Chapter 7, "Transactions"
·7 mins
- Transaction provides ACID safety guarantees:
- Atomicity == abortability: all or none of the commands in the transactions will go through.
- Consistency: useless because it’s a property of the applications and not databases.
- Isolation: 2 transactions don’t affect each other. (This is the primary focus of the chapter.)
- Durability: don’t lose written data.
- Isolation:
- Not a straightforward concept because databases provide different levels of isolation, sometimes while using inconsistent terminologies.
- True isolation == serializability. If not that, a database can provide some form of weak isolation.
- How do we classify weak vs strong isolation? Concurrent reads and writes during transactions can lead to a few types of race conditions - these are issues that wouldn’t have occurred if the same transactions had run serially. So, a database provides weak isolation if it suffers from any of those race conditions, strong if not.

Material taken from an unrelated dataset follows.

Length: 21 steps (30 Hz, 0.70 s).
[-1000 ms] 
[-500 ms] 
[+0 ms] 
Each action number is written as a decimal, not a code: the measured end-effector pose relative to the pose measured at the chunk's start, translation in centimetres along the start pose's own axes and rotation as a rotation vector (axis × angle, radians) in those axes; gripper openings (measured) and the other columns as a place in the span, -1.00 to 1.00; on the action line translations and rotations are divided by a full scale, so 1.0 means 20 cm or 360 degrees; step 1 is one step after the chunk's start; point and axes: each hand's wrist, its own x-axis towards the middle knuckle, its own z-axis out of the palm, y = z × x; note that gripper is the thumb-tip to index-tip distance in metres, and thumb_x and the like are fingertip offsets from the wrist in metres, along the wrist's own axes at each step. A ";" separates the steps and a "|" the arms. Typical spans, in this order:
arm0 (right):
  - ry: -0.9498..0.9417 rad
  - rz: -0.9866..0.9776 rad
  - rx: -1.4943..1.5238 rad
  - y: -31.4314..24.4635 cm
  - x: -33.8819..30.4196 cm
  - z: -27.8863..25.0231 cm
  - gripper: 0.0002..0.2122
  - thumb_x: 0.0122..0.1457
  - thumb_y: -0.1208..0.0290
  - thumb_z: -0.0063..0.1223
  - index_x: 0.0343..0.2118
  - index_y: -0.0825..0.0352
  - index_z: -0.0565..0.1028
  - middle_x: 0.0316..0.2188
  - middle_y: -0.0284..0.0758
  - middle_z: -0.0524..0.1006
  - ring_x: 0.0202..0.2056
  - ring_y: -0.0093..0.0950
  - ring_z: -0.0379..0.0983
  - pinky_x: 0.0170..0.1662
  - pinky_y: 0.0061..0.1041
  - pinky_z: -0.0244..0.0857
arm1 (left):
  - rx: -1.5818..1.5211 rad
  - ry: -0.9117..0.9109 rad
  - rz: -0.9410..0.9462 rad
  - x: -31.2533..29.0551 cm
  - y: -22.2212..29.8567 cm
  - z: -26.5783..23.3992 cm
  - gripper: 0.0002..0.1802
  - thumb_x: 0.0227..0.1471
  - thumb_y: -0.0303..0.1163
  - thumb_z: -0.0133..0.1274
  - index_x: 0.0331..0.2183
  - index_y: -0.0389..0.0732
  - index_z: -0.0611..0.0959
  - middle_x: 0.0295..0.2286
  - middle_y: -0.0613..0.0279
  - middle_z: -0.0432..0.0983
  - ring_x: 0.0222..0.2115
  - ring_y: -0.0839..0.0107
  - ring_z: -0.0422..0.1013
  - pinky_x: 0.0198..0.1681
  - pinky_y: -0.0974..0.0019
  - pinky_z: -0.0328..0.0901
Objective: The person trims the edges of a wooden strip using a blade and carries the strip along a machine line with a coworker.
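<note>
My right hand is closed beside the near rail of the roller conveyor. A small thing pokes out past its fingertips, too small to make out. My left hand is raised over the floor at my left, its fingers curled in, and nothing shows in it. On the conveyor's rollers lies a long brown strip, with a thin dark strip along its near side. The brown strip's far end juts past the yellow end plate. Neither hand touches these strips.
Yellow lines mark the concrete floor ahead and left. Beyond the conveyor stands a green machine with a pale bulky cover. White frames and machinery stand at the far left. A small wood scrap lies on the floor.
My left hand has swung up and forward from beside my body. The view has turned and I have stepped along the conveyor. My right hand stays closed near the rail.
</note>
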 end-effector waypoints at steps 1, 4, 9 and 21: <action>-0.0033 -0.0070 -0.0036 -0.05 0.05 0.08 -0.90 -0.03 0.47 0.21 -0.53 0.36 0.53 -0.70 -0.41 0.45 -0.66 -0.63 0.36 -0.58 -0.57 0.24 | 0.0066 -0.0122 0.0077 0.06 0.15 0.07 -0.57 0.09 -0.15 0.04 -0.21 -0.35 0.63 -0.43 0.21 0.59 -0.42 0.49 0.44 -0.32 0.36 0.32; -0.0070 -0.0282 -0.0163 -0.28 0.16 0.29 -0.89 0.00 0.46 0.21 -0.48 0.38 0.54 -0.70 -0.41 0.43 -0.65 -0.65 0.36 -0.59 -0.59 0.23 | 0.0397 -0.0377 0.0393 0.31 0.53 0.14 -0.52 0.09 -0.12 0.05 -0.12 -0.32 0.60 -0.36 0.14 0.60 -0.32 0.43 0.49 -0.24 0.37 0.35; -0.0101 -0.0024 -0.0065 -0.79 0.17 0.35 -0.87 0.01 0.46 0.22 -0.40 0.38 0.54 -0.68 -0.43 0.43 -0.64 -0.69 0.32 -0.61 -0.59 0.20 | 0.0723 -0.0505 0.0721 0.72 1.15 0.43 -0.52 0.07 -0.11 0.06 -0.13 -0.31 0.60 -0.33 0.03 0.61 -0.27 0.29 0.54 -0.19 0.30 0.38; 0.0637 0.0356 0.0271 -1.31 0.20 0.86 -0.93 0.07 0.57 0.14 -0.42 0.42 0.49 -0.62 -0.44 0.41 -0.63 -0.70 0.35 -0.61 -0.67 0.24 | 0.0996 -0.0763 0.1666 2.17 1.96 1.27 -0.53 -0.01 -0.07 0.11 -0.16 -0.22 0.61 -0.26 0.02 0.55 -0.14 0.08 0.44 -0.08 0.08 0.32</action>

- Names of isolation levels:
- Read committed.
- Snapshot isolation.
- Serializable.
- Race conditions that lead to weaker isolation levels. (A short summary is also present in chapter 5 of “Database Internals”.)
- Reads:
- Dirty reads: don’t read data from another uncommitted transaction.
- Non-repeatable read == read skew: a given transaction gets different versions when it reads the same record at different times. (Think of a long-running query against an OLAP database.)
- Phantom reads: same problem as earlier but against a range of data. Somewhat related to write skew below.
- Writes:
- Lost writes: For e.g., T1 and T2 read the current value of a counter at the same time, increment it by 1 and write the updated result one after the other. (Note that neither the read nor the write was dirty in this case. Still, the 2nd write lost some information from the previous one.)
- Dirty writes: don’t write on top of uncommitted data from another transaction.
- Write skew:
- 2 writes, when done individually, would be fine but violate an invariant when they occur concurrently.
- Another way to look at it is: a transaction read some data, decided to write something based on that data but the premise on which it made the decision is no longer true by the time it went to write.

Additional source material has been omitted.